So prepare them beforehand. Number three, prepare your family to hear. Now, I worded that very carefully. Prepare them to hear a sermon. Now, you can Google how to listen to a sermon and you're going to find some pretty neat short articles come up.

Many of them are written by English Puritans by the way. And let me paraphrase George Whitfield's instructions for hearing sermons. This is a paraphrase. Come with a sincere desire to know your duty, pray before, pray during, and pray after the sermon. Listen to the sermon as if you are listening to a king as the Lord of Lords himself.

Why? Because ministers are sent from God. They are ambassadors who speak the words of God. Do not think poorly of the minister when you think of his weakness. Prepare your family to hear.

Number four, cast a vision for the importance of the moment. This is a moment, OK, in life. Here's what God has always done. He's always gathered his people together in groups. He's always created these moments and they are moments where he speaks.

When the church gathers it's a holy sacred moment. It's not a throwaway. It's critical that you impress on your children the importance of the moment. God has always gathered his people for these moments. Now it always bothers me a little bit when people come sauntering on into the church and they've got their big mug of coffee and they're just kind of casually cruising in.

Now, I don't think it's sinful to bring your coffee into the church, okay, just so you know that, but I don't want people just sauntering in. I want them prepared for a moment to hear from God, to sing, to pray, to be before God. That's what you're doing when you come before the Lord and in his gatherings. You know if you sense that your children are like those who in Nehemiah 9 29 they shrugged their shoulders, then help your children not shrug their shoulders when they come into the church. Children will naturally shrug their shoulders.
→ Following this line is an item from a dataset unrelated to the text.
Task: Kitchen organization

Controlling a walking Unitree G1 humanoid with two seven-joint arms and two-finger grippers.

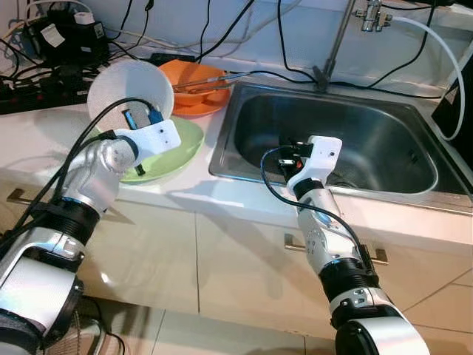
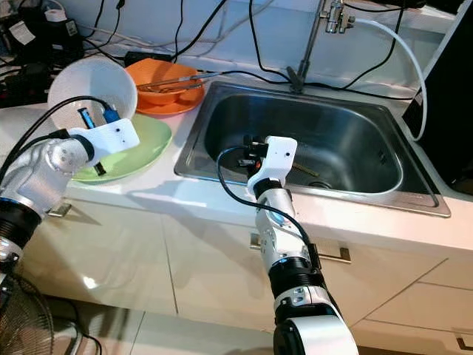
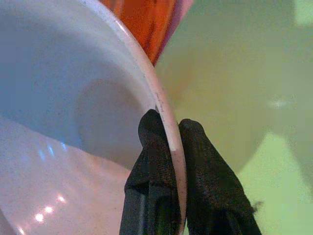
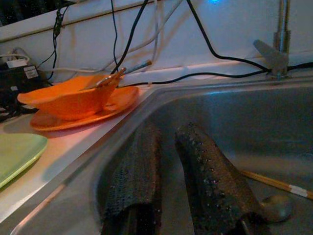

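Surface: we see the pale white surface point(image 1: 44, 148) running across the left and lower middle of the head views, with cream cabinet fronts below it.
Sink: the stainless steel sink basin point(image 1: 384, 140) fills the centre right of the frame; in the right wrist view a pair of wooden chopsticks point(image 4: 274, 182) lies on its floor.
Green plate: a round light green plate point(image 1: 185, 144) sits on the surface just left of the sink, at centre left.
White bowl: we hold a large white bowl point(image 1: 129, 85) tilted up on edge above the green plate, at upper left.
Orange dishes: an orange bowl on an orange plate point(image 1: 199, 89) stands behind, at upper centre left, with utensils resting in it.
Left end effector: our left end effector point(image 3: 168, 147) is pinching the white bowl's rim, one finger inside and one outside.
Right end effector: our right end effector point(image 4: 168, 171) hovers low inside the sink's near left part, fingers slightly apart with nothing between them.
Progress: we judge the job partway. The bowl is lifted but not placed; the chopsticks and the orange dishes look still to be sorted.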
You need to help them not shrug their shoulders by giving them a sense of the importance of the moment. It's a moment appointed by Almighty God and He's always done it and He's going to keep doing it until you get to heaven and then that's what heaven is going to be like. Some moment praising God for all eternity beyond all expectations of happiness. Next, pray for the preacher before the church service. Give thanks for the preacher.

Give thanks for the preparation he's engaged in. Hey, preaching is hard labor. It's often torturous labor. You're fighting with the devil. You're fighting with your own stupidity.
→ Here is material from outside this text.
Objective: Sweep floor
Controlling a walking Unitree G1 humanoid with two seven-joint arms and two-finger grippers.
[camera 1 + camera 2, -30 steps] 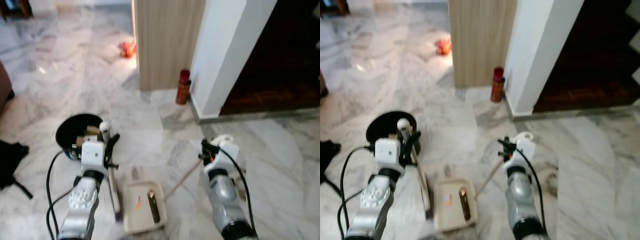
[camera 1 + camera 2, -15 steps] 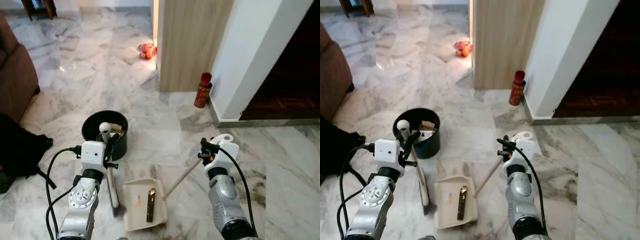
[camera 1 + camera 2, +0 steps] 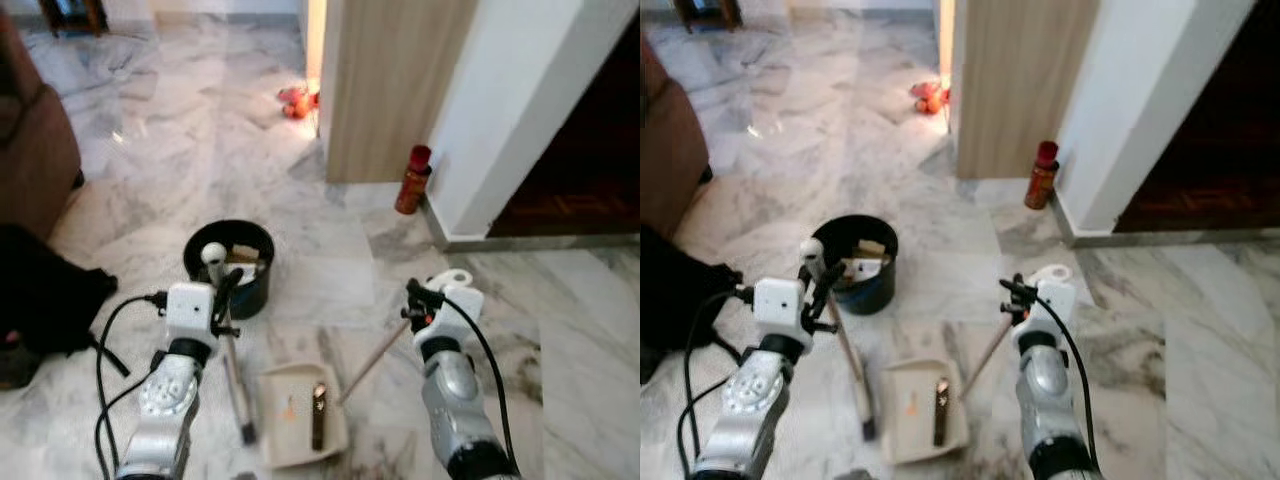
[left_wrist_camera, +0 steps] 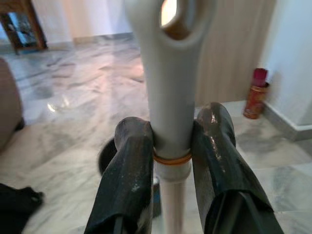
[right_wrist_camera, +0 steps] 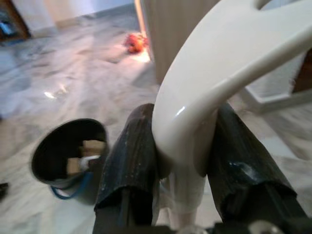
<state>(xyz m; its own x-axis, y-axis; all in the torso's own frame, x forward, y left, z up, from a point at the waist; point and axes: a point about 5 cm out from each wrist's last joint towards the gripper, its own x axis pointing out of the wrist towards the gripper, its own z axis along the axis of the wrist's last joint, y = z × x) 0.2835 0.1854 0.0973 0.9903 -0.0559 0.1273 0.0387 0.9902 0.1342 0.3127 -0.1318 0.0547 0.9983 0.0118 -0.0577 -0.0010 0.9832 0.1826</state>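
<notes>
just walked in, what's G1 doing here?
Sweeping, mid-job. The left tool is clamped on the white broom handle, its brush end down on the marble floor. The right tool grips the dustpan handle, with the cream dustpan on the floor between the arms, holding a dark stick-like piece and an orange scrap. A black bin with rubbish stands just ahead.

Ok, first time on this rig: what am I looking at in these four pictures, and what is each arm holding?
The two wide pictures come from the robot's head, looking down at a marble floor. The two close ones sit on its wrists. The left tool is shut on a broom handle. The right tool is shut on the dustpan handle. The dustpan lies on the floor between the arms, with a dark stick and an orange scrap in it. A black bucket stands ahead on the left, a red can by the white wall.
</notes>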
You're fighting with your own unspirituality. You're fighting with your lack of understanding of history and doctrine, you're fighting all the time to try to bring out what's true and good. You're trying to understand eternal truths and it's hard labor, It really is hard labor. Pray for that man. Honest preachers labor with their whole heart and it tears them up, tears them up inside.

And when they walk into that pulpit, they may just look like normal to you, but they've been torn up by God. That's what happens. Next, help your family during the sermon. Get yourself ready to help them Receive with meekness the implanted word. Help them get ready to receive it with meekness in the frame of mind, you know, during that sermon.

You know Solomon says a child left to himself is a shame to his mother. Don't let your child just be left to himself in the sermons. Well, don't let your child be left to themselves Don't mismanage the time that you have this is a moment don't mismanage it and so Help them to be attentive now Because hearing the word of God is a matter of life and death. You know in helping them during you know help them deal with distractions. David Clarkson says that the wanderings, the rovings of the mind, the rovings of the will, the rovings of the affections, the senses, you know, caused by the cares of this world and everything going around distracts you from the preaching.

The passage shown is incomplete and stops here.